Warum zeigt mir diese Krise das? Die Antwort ist irgendwie ernüchternd-einfach: Vieles, das “vor Corona” ganz normal zum Alltag der Kirchengemeinde gehörte, findet nun nicht statt – und der Knackpunkt ist: Lange nicht alles wird von den Menschen vermisst. Ist das nicht verrückt? Merken wir, dass wir Dinge tun und getan haben, die eigentlich gar nicht notwendig waren? Braucht es diese krasse Krise, um zu erkennen, was wirklich mit Sinn erfüllt ist – und was wir getrost bleiben lassen können?

Das mag ernüchternd sein, aber gleichzeitig auch ein sehr, sehr wertvoller und reinigender Prozess sein, durch den wir als Kirchengemeinde und vor allem als Leitungsgremium gehen können – und sollten.
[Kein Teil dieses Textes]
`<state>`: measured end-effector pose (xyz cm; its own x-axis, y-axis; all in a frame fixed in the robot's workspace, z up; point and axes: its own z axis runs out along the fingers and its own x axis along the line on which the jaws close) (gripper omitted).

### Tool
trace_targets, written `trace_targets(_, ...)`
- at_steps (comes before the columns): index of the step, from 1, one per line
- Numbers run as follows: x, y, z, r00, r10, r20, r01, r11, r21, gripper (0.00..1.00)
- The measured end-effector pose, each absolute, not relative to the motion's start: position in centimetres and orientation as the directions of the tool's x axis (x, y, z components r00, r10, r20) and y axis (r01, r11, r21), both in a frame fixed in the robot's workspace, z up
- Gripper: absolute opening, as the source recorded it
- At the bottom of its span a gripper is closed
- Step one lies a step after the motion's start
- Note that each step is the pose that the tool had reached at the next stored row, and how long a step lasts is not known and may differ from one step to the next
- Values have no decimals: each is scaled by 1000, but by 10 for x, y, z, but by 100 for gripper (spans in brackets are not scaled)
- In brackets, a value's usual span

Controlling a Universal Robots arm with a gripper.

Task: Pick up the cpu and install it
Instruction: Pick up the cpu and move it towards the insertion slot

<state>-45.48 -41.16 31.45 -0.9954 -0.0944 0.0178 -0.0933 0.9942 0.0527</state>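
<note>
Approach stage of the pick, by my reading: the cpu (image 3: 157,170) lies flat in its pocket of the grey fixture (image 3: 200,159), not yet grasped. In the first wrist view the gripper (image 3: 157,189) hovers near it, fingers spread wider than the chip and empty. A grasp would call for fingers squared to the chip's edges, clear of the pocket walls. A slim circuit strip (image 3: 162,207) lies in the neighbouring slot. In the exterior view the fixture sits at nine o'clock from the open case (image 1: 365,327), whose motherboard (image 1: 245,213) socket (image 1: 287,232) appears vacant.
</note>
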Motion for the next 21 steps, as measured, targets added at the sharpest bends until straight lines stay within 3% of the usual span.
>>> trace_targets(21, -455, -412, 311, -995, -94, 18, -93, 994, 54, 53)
Diese Krise bietet eine vielleicht einmalige Chance, das Gemeindeleben auf den Prüfstein zu stellen. Natürlich muss man nicht das Kind mit dem Bad ausschütten – logisch. Aber wer in diesen Zeiten sich nicht die Frage stellt, was bleiben soll und was bleiben gelassen werden soll – der verpasst womöglich eine große Chance! Und manchmal muss man sich gar nicht hinsetzen und sich diese Frage stellen. Es reicht einfach, einen Blick in das Gemeindeleben zu werfen und zu erkennen, was den Menschen fehlt – und was nicht.

…und nicht zu vergessen:

Ein “weiter so wie vorher” wird schon alleine auf Grund der Finanzen nicht gehen. Ich erwarte einen drastischen Rückgang der Finanzen, die Gemeinden mindestens dieses und nächstes Jahr zur Verfügung stehen werden.